Records for this exercise:
/---
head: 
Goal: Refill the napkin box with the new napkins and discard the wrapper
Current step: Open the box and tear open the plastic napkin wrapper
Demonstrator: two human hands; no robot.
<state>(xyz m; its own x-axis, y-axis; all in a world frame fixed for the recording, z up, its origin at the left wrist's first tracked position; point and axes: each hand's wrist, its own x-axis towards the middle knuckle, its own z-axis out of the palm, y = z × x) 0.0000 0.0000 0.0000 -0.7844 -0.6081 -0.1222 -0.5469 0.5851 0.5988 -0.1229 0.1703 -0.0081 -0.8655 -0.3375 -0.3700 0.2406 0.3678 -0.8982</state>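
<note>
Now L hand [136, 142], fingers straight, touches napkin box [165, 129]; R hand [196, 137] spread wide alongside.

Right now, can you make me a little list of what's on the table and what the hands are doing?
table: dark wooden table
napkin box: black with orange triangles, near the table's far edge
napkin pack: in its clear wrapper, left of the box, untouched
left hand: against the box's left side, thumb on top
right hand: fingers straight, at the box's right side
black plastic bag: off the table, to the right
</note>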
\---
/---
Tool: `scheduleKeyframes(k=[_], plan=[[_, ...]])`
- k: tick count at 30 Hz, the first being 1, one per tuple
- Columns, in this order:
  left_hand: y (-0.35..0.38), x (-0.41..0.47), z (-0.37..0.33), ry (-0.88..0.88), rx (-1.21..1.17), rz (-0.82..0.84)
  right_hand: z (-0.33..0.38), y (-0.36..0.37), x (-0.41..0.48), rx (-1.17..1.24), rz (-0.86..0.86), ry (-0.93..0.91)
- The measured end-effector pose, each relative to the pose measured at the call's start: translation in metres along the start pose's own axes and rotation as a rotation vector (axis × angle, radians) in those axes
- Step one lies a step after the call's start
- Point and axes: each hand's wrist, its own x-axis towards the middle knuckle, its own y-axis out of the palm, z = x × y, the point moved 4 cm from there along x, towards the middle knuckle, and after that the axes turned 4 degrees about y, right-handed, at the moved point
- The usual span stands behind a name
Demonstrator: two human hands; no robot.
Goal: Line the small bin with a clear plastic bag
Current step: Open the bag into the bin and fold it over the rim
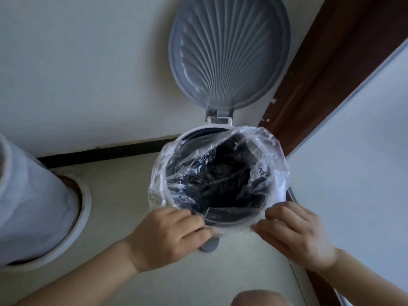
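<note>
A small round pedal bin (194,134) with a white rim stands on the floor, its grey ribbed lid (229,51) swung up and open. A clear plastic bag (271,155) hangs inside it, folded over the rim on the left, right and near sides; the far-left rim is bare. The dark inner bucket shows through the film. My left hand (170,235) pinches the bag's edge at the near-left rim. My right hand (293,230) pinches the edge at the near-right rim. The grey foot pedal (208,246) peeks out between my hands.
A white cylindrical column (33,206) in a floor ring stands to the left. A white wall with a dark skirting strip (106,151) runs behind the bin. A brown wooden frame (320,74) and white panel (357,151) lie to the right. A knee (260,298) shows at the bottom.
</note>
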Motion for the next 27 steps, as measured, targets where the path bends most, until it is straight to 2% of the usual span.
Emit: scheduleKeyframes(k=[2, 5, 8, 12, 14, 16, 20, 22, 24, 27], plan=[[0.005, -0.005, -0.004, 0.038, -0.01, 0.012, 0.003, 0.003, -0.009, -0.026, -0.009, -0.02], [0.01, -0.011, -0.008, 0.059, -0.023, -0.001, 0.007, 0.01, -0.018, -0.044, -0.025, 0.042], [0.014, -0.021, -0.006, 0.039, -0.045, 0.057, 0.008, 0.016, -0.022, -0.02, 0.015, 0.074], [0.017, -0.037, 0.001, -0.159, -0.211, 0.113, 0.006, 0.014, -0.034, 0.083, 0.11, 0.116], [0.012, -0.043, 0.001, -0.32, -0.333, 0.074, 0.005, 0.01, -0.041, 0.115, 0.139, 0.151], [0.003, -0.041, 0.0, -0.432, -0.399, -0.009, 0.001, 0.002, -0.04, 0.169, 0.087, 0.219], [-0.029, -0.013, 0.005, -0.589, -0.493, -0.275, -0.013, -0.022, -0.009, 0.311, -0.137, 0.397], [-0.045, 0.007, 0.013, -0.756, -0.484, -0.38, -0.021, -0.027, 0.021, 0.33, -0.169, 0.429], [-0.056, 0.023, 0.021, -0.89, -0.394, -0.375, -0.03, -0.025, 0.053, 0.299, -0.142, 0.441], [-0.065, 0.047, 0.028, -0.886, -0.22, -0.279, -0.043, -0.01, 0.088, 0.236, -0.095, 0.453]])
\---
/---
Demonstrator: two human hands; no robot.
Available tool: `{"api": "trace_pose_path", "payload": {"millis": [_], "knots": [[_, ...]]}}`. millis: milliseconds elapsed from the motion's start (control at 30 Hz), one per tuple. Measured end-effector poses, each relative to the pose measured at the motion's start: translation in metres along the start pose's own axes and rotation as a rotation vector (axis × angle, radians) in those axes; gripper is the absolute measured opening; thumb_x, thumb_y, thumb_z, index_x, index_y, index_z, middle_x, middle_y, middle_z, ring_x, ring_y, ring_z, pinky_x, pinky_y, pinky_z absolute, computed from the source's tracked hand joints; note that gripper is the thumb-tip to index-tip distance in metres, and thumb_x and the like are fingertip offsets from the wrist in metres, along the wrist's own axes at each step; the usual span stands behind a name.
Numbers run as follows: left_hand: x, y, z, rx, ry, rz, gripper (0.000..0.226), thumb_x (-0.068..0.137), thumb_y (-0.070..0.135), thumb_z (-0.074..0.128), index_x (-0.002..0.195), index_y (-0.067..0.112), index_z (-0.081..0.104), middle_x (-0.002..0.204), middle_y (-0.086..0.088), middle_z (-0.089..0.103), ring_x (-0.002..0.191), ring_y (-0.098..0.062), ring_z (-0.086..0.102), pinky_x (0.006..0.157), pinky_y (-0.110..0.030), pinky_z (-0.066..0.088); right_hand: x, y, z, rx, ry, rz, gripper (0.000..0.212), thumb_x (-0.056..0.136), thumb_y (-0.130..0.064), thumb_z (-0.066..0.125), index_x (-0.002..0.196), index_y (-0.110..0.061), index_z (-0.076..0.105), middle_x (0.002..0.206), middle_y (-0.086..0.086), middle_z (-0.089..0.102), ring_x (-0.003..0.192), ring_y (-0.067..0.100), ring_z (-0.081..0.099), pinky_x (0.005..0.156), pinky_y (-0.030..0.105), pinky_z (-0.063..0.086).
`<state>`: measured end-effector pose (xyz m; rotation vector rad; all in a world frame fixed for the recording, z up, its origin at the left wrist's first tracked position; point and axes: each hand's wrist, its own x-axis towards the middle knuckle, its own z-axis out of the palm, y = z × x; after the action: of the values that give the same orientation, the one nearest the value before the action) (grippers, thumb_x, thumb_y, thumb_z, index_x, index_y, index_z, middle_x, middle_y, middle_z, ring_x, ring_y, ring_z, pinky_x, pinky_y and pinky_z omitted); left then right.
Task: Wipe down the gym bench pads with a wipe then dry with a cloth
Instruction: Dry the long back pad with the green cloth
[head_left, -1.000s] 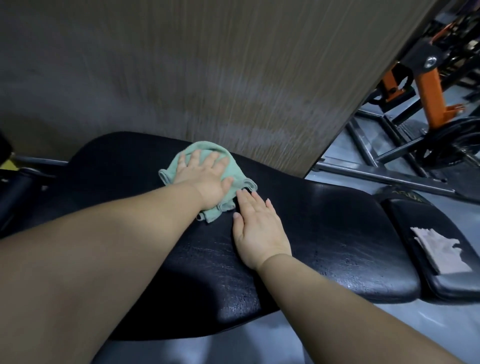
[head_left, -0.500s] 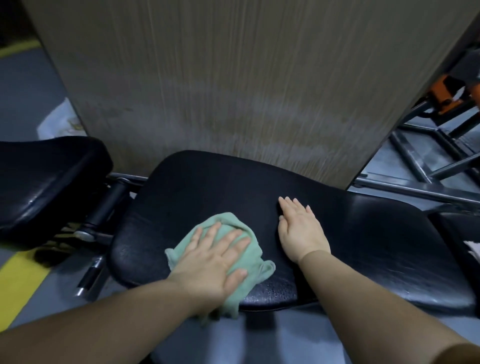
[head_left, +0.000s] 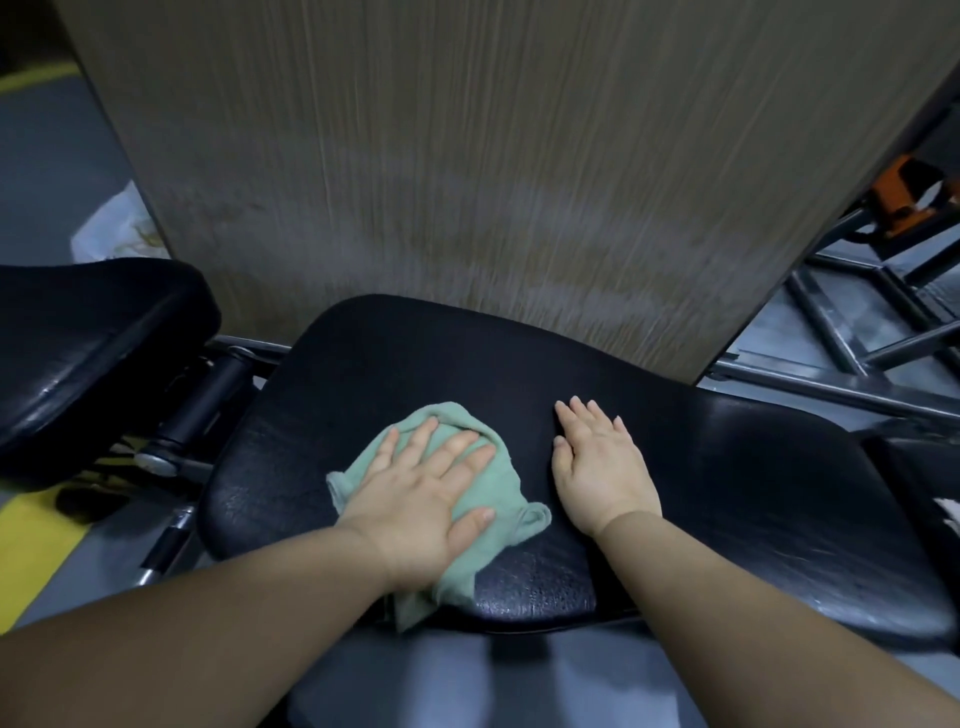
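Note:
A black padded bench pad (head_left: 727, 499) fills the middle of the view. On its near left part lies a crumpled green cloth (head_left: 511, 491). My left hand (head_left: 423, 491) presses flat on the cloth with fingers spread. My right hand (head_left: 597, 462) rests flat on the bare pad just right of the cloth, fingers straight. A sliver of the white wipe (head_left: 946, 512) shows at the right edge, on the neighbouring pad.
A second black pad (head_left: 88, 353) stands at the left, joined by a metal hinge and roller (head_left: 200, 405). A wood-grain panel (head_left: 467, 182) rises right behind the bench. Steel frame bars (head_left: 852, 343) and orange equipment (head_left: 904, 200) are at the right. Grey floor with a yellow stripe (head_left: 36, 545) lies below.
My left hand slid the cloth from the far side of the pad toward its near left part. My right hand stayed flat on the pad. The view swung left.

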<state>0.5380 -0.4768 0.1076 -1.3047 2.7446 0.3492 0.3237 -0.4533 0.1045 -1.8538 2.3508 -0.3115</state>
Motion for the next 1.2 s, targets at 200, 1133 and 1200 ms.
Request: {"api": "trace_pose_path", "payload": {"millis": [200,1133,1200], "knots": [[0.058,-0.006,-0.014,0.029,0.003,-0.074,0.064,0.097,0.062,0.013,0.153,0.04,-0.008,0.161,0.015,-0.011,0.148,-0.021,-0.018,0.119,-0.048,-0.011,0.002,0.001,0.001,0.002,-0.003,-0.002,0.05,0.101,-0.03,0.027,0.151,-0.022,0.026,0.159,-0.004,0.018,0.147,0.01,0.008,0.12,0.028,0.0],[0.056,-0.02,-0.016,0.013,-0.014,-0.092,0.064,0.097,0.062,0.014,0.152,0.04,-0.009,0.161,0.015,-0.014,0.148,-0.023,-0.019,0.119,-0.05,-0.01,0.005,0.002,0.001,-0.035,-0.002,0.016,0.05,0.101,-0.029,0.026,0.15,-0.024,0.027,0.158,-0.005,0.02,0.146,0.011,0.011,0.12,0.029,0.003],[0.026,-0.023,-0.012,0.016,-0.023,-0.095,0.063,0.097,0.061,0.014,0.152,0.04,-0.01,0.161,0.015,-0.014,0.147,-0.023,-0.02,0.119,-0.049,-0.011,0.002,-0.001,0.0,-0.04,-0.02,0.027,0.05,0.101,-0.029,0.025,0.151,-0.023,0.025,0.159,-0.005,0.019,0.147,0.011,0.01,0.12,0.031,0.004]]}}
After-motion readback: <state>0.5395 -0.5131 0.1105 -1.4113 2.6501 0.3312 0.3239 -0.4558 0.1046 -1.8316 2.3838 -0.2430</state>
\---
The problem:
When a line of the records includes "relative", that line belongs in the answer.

Answer to the problem:
- The measured end-effector pose, each relative to the pose measured at the call's start: translation in metres along the start pose's own axes and rotation as a rotation vector (axis × angle, radians) in those axes
Available tool: `{"api": "trace_pose_path", "payload": {"millis": [_], "knots": [[_, ...]]}}`. millis: milliseconds elapsed from the motion's start (control at 30 Hz), one per tuple. Measured end-effector poses, each relative to the pose measured at the motion's start: translation in metres along the start pose's own axes and rotation as a rotation vector (axis × angle, radians) in those axes; gripper is the absolute measured opening; thumb_x, thumb_y, thumb_z, index_x, index_y, index_z, middle_x, middle_y, middle_z, ring_x, ring_y, ring_z, pinky_x, pinky_y, pinky_z absolute, computed from the source's tracked hand joints; note that gripper is the thumb-tip to index-tip distance in metres, and thumb_x and the like are fingertip offsets from the wrist in metres, along the wrist's own axes at each step; the usual span stands behind a name.

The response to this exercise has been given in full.